19-letni Bailey w tym sezonie błysnął przede wszystkim w Lidze Europy. Jamajski skrzydłowy, o którego bił się również m.in. Manchester United, strzelił cztery gole w fazie grupowej, wbijając dwie bramki Rapidowi Wiedeń oraz po jednej Sassuolo oraz Athletic Bilbao. Do tego przebojowy zawodnik zanotował jesienią trafienie i sześć asyst w belgijskiej ekstraklasie. W sumie przez półtora roku zaliczył w niej pięć goli i 13 asyst.


Ndidi ma na murawie kompletnie inne zadania. To „nowy N’Golo Kanté”, a docelowo ma być jeszcze lepszy od obecnego zawodnika Chelsea. Dlaczego? Ano dlatego, że wciąż ma na karku tylko 20 wiosen i w dalszym ciągu się rozwija. Co ważne, w Genk - podobnie jak Bailey - wskoczył na wyższy poziom w bardzo szybkim czasie, bo z nigeryjskiego Nath Boys Academy przeniósł się tam latem 2015 roku.

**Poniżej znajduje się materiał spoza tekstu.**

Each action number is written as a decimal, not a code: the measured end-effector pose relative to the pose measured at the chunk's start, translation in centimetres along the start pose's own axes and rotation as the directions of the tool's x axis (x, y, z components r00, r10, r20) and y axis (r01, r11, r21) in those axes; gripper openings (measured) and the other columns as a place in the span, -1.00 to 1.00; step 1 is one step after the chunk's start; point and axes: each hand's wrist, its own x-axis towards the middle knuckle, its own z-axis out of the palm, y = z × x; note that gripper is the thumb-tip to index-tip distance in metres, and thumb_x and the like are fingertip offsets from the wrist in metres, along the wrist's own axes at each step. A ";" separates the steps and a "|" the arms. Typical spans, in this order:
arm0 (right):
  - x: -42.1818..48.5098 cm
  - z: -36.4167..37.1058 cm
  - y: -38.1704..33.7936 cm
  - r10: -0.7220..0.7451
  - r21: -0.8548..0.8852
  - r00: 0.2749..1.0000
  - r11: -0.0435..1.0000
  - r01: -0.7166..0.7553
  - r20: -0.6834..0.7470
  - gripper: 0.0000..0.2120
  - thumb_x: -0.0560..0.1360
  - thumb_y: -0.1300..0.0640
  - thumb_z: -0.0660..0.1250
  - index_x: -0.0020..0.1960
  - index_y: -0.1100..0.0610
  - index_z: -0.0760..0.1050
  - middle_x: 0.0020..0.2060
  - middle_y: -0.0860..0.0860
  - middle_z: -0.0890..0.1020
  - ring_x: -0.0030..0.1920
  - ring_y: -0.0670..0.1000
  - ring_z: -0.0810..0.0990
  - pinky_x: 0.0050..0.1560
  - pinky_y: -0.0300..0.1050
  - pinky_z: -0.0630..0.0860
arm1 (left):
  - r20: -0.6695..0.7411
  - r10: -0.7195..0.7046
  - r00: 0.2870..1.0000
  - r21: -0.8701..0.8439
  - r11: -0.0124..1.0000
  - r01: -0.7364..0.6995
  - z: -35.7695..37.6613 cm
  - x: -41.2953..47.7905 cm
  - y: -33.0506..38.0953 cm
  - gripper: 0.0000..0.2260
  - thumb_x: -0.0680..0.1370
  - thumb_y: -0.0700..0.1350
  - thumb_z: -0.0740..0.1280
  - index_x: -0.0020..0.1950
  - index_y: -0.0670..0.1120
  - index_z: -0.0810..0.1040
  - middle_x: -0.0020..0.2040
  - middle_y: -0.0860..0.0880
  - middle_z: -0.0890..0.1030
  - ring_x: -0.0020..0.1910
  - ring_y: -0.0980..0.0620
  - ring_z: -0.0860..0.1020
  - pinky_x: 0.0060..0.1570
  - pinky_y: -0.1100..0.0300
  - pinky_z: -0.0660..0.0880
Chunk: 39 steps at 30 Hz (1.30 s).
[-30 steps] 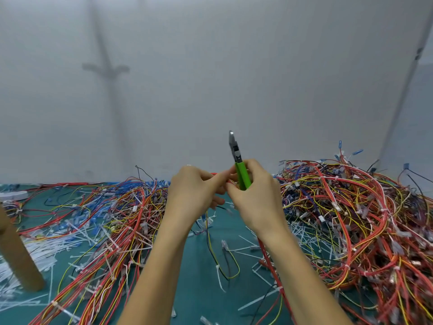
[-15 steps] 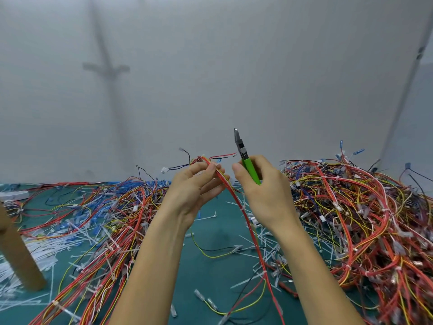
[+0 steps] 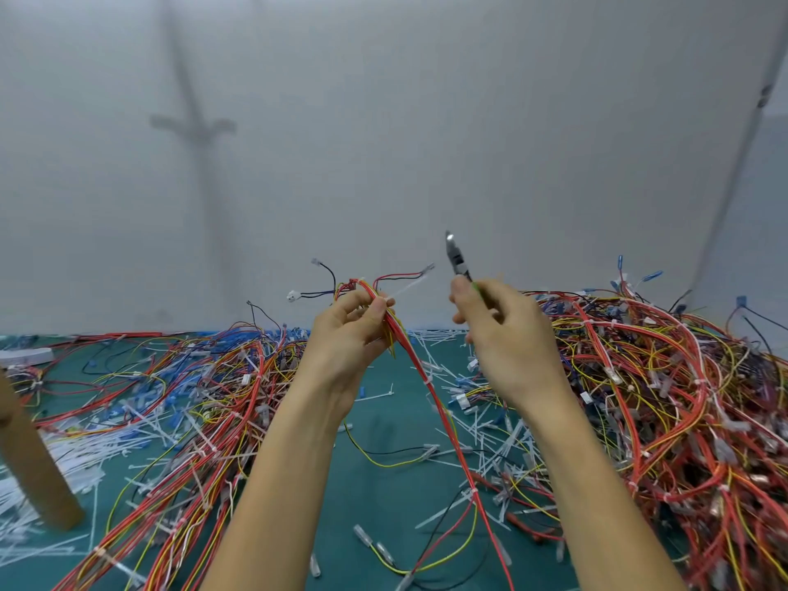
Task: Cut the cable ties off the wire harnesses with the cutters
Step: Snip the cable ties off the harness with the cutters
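The left hand (image 3: 345, 339) pinches the wire harness (image 3: 410, 348) just below its cable tie (image 3: 407, 287), while the right hand (image 3: 511, 339), apart to the right, grips the cutters (image 3: 454, 257).

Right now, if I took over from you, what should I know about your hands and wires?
Left hand grips a raised red-and-yellow wire harness; a white plastic cable tie sticks out of it, uncut.
Right hand holds the green-handled metal cutters, tips up, apart from the harness.
Done: loose cut white ties litter the teal mat.
Left: that tie, plus tied harnesses heaped on both sides.
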 end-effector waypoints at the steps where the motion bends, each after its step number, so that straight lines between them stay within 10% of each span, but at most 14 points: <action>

Obaj zawodnicy są idealnym przykładem tego, jak działają belgijskie kluby, które sprowadzają do siebie młokosów, pomagają wyciągnąć im na wierzch to, co najlepsze w ich grze, a następnie z zyskiem sprzedają. Co ważne - wciąż jako młodych zawodników. Proces „lepienia” z nich grajków najwyższego formatu trwa zwykle właśnie około dwóch lat. Taki Lukaku przebywał oczywiście w Anderlechcie dłużej, ale w pierwszym zespole rozegrał właśnie dwa pełne sezony, zanim odszedł do Chelsea.

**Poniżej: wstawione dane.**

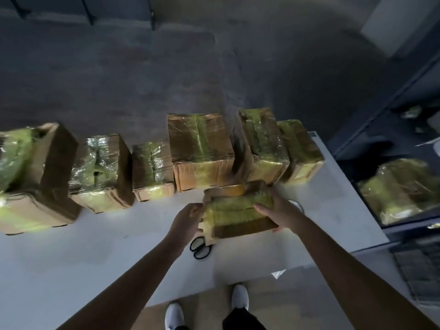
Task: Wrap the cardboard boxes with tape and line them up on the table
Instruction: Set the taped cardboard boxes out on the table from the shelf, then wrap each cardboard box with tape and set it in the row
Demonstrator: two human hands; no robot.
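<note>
Gripping the taped cardboard box (pixel 235 210), the left hand (pixel 189 219) pinches its left edge and the right hand (pixel 277 210) clasps its right end. It lies between them over the table (pixel 95 246), just before the row of wrapped boxes (pixel 200 148).

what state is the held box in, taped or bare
Taped: glossy yellowish tape crosses the box, gripped by left hand and right hand.

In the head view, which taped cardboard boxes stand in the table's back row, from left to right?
Big green-taped cardboard box → shiny-wrapped box → small low box → wide brown box → tall green-topped box → lower box at the right end.
</note>
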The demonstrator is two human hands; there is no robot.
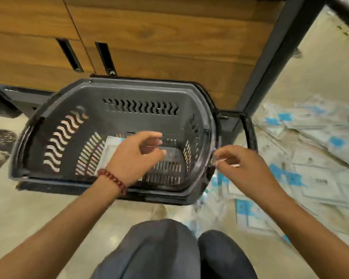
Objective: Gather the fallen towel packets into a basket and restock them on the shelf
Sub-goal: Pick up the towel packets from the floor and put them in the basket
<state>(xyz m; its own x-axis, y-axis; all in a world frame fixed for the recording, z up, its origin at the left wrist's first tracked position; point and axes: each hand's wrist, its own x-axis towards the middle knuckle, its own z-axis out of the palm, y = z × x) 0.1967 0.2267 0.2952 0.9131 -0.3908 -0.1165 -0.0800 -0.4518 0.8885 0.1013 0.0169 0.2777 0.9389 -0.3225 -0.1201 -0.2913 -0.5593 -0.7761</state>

W sumie Belgowie przeprowadzili już 12 transferów za przynajmniej 10 milionów euro. Bierzemy pod uwagę podstawowe kwoty. Doliczając bonusy, byłoby ich jeszcze więcej.

Romelu Lukaku Anderlecht – Chelsea, 22 miliony euro

Marouane Fellaini Standard Liège – Everton, 21,7 miliona euro
Aleksandar Mitrović Anderlecht – Newcastle, 18,5 miliona euro
Wilfred Ndidi Genk – Leicester City, 17,6 miliona euro

Leon Bailey Genk – Bayer, 13,5 miliona euro
Chancel Mbemba Anderlecht – Newcastle, 12 milionów euro
Daniel van Buyten Standard Liège – Olympique Marsylia, 12 milionów euro
Dieumerci Mbokani Anderlecht – Dynamo Kijów, 11 milionów euro
Vincent Kompany Anderlecht – HSV, 10,5 miliona euro
Jan Koller Anderlecht – Borussia Dorrmund, 10,5 miliona euro
Dennis Praet Anderlecht – Sampdoria 10 milionów euro
Sven Kums Gent – Watford 10 milionów euro

Mamy nadzieję, że za niedługo na szczycie pojawi się Łukasz Teodorczyk.

Widać ciągłość. Dwa hitowe transfery, które stały się faktem zimą, są kontynuacją tego, co działo się latem. Sven Kums i Dennis Praet przenieśli się przecież odpowiednio do Watfordu i Sampdorii pół roku temu. Warto również podkreślić, że ośmiu z 12 wyżej wymienionych zawodników zostało wytransferowanych do 22. roku życia. 

Takiemu Ndidiemu nie udało się pobić osiągnięcia Lukaku, ale już przebitka na nim była rekordowa. Genk nie zapłaciło za niego wcześniej miliona czy dwóch, ale... 180 tysięcy euro. Belgowie zarobili więc blisko 100 razy więcej niż na niego wydali. Fantastyczny interes.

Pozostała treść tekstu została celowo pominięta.